The Modified Fagerström Nicotine Test of Dependence (MFNTD) questionnaire with 5-item responses was used in the present study to determine the level of dependence (Table 7). The total score was calculated as the sum of the individual items; a significant level of dependence was observed in 15.4% of men with a current shisha habit (Table 8). Ghafouri et al. [17] found that 17.2% of their studied sample felt that shisha smoking was addictive.

Stress was found to be one of the enabling factors that leads to shisha smoking (22/29 men and 17/27 women) among current shisha smokers as shown in Tables 9 and 10. The high perception of the harmful effect of shisha smoking among participants does not prevent them from practicing this habit. This may be contributing to the widespread of this type and other types of tobacco use. Similarly, a study done at the American University of Beirut [32] reported that most students are aware about the effects of smoking on health but lacked detailed information about how these effects happened. These discrepancies reflect the failure of university curricula in this region to teach students about the harmful properties of tobacco effectively.

In addressing the concept of barriers, acknowledging the addictive nature of shisha and the fact that it is more addictive than cigarettes was found to reduce the risk of being a current shisha smoker among women. These barriers did not affect the male habit, in fact their knowledge about the nicotine content of shisha increased the risk of the habit.

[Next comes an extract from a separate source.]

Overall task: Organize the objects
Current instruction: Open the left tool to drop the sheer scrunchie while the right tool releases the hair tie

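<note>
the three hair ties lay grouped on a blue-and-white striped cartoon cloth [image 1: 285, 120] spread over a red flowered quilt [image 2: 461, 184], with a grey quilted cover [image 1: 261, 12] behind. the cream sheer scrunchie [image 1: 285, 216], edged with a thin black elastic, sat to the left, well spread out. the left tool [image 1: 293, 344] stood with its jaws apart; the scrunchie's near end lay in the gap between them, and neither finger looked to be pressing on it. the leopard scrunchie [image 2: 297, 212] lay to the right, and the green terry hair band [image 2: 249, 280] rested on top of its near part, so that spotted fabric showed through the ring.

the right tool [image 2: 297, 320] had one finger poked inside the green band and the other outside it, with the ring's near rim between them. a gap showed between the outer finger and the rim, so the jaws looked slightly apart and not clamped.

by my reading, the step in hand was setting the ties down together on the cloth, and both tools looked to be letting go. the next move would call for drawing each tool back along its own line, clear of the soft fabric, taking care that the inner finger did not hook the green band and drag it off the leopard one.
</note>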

Among the factors that promote the habit of smoking shisha, both sexes agreed on the positive peer effect. However, current female shisha smokers were more likely to have a friend with the shisha smoking habit. In addition, both sexes were significantly affected by the positive social image of shisha. They used the word “cool” to describe the habit. In addition, they thought that shisha smoking was more acceptable than cigarettes. Socially, women are more comfortable with shisha smoking than cigarette smoking. Finally, the role of family members (father, mother, and siblings) was an important promoter for women.

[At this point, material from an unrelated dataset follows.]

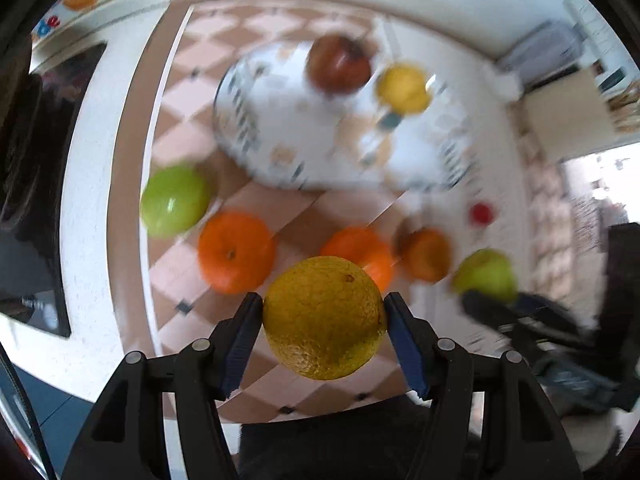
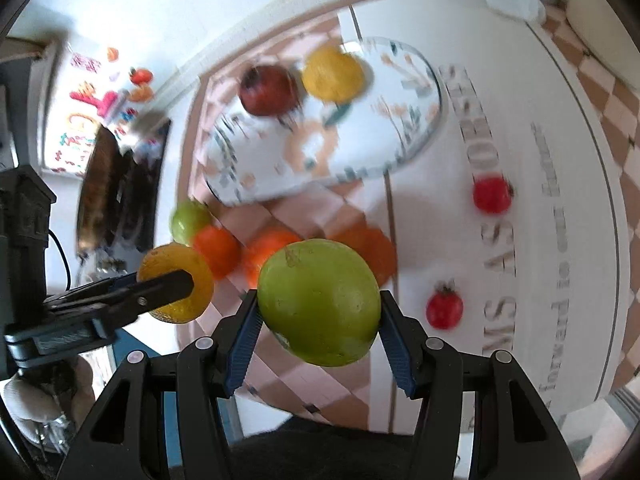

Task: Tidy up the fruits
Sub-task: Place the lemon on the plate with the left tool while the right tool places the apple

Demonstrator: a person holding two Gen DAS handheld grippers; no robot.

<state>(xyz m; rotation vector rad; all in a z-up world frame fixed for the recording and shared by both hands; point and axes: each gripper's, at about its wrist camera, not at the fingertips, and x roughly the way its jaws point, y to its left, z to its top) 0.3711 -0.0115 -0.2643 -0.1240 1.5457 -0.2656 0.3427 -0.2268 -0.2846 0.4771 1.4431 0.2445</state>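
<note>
Here we see the left gripper [image 1: 324, 316] pinching a yellow-green citrus fruit [image 1: 324, 318] between its blue pads, above the checkered tablecloth [image 1: 180, 268]. The right gripper [image 2: 318, 312] clamps a green fruit [image 2: 318, 302] likewise. On the patterned tray [image 2: 400, 136] rest a dark red apple [image 2: 268, 90] and a yellow fruit [image 2: 332, 74]. Three oranges [image 1: 236, 252] and a green apple [image 1: 174, 202] lie near the tray; two small tomatoes [image 2: 444, 308] sit well apart.

Pitted, matt orange [image 1: 324, 318]; smooth, glossy green apple [image 2: 318, 302].
</note>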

If dental students are to become advocates for reducing smoking, the dental schools’ curricula should stress more about the awareness of tobacco-related diseases. The positive social image of shisha for both sexes and the role model of family members in fostering this habit among women should be addressed to prevent its spread. The increasing number of women smoking water pipes may become an epidemic unless robust health education programs are designed to combat water pipe smoking, especially in these age groups.

5. Conclusion

Water pipe smoking among university students is of growing concern. Acknowledging the addictive nature of shisha and the fact that it is more addictive than cigarettes is an important barrier for the habit among women users. Among the factors that promote the habit in both sexes were the positive peer effect and the positive social image of shisha. The influential role model of other family members smoking shisha was an important promoter only for women. An intervention program to prevent this health problem must teach the public that water pipes are no less risky than cigarettes. Water pipe smoking should be bound by the same regulations and laws as cigarette smoking, including banning it in public places.

Furthermore, teachers and faculty at schools and universities should be engaged to include tobacco and water pipe prevention programs in their curriculum.

Conflicts of Interest

The authors declare that they have no conflicts of interest.